5散乱光を用いた血小板凝集計により明らかにされた現象
散乱光を用いた血小板凝集能測定によりそれぞれの刺激剤に特徴的なこととして,次のような結果が判明した。エピネフリンによる血小板凝集では,まず散乱強度の低い散乱光のみが発生する。しばらくして散乱強度のより大きい散乱光の発生するが,それに時期を同じくして散乱強度の低い散乱光は減少する。このことより,エピネフリン凝集では,まず小凝集塊ができ,30秒より2分間後に小凝集塊が癒合して大凝集塊が生成することが推測される。いっぽう,コラーゲンによる血小板凝集では刺激直後より小凝集塊と大凝集塊が生成することが示唆された。また従来の凝集計ではADPにより一次凝集のみ起きる場合は,散乱光を用いた凝集計で判定しても小凝集塊に由来する散乱光まですべて消失し,低濃度ADPによる刺激では血小板が完全に解離することがあることが確認された。エピネフリンその他のこれまで検討した刺激剤ではこのような現象は認められず,軽度の小凝集塊が形成されるとそのまま持続する。
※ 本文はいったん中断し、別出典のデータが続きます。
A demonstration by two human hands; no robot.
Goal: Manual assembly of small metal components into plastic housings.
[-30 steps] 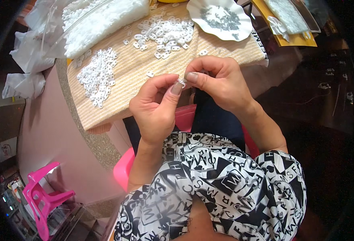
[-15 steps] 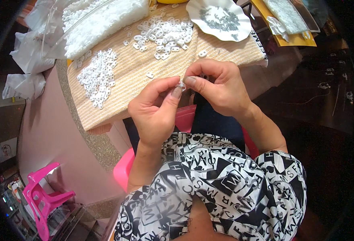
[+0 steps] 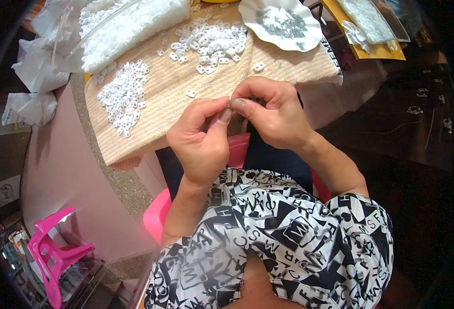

従来より,アスピリン等のthromboxane A2の生成を阻害する物質がエピネフリン凝集を抑制することよりエピネフリン凝集にthromboxane A2が重要であるとされてきた。また,血小板内のcAMP濃度をあげるとエピネフリン凝集が抑制されることもしられている。一方,thromboxane A2産生の抑制と細胞内cAMP濃度増加によるエピネフリン凝集抑制にどのような差異があるかはよく判明してない。そこで小凝集塊,大凝集塊に由来すると思われる散乱光を別々に判定できる特徴を生かし,散乱光を用いた凝集計でエピネフリン凝集に対する作用を判定した11)。アスピリン,thromboxane A2のreceptor antagonistであるONO-3708,やS-145の効果をみると,大凝集塊の生成は抑制するものの,小凝集塊の生成は全く影響を受けなかった。アスピリンを用いてエピネフリン刺激における大凝集塊の生成を阻害した後に,低濃度のそれ自身では凝集を起こさない濃度のU-46619(thromboxane A2 analogue)を加えると大凝集塊が形成された。これらの結果より,thromboxane A2はエピネフリンによる血小板の初期の活性化には関与せず,小凝集塊が大凝集塊に癒合する過程に影響を与えることが示唆された。つぎに,細胞内cAMPを増加させるdibutyryl cAMP lmM,またprostaglandin I2 1uM効果を見たが,これらの薬剤はエピネフリンによる大凝集塊の生成のみならず,小凝集塊の生成も完全に抑制した(図6)。このように,これまでの光透過性を用いた血小板凝集計ではほぼ同様な結果を示す薬剤も,新しい散乱光を用いた凝集計ではその差異が検出できることが判明した12)。
6糖尿病患者の散乱光による血小板凝集能
インシュリン非依存性糖尿病患者のPRPを10分間撹拝すると刺激剤なしでも小凝集塊が生成され,いわゆる自然凝集がおきる。自然凝集は健常人には見られなかったが,糖尿病患者において約40%に観察され,健常人に比較して優位な差が認められた(P〈0.01)。従来の吸光度法では両者において差は認められなかった。また糖尿病性網膜症を合併している患者では自然凝集が強く起きる傾向があり,その関連性が強く示唆された。また,網膜症を有していながら自然凝集のみられなかった例では,抗血小板薬を投与されている患者が多く含まれていた。このような傾向は,糖尿病性腎症や神経障害を有する患者においても同様であり,本装置で測定された自然凝集は糖尿病患者の体内において血小板が活性化されやすい状態にあることを示唆すると思われる。
7結語
現在,この方法を用いて臨床検体の血小板凝集測定を進めている。従来の吸光度変化を用いた血小板凝集測定法と比較しはるかに低濃度の血小板活性化物質に対する反応を認識でき,これは小凝集塊の検出能が優れているためと思われる。特に,生理的血小板凝集物質として生体内で病態の発生に重要な役割をはたしているとされるADP,エピネフリン,低濃度コラーゲンを用いた場合,従来の方法では反応が認められないことや,反応があっても定量的に判定するのが困難な症例にしばしば遭遇したが,新たな散乱光を用いた測定法はこれらの刺激物でも血小板は小凝集塊を形成していることが判定できる。このように低濃度の刺激剤による血小板活性化が判定できることは,血小板機能の充進している症例がより感度高く検出できることを示唆し,臨床上有用と思われる。また,これまでの吸光度を用いた測定では吸光度の変化という一つのパラメーターしか与えなかったが,散乱光を用いた血小板凝集能測定計は,散乱光の強度とその分布がわかるため,小凝集塊と大凝集塊の形成を別個に判定できる。これにより,コラーゲン凝集は早期より大凝集の形成が起きることや,健常人にかなりの頻度で存在した吸光度法でエピネフリンによる凝集が認められない例では,小凝集塊の形成は正常に起きるものの大凝集塊が形成されないことが明らかになった。
血小板凝集能をより感度高く,詳細に検討できるこの方法の開発により,血小板活性化のより基本的な検討が進歩し,また臨床上の血小板凝集能の有用性が高まることが期待される。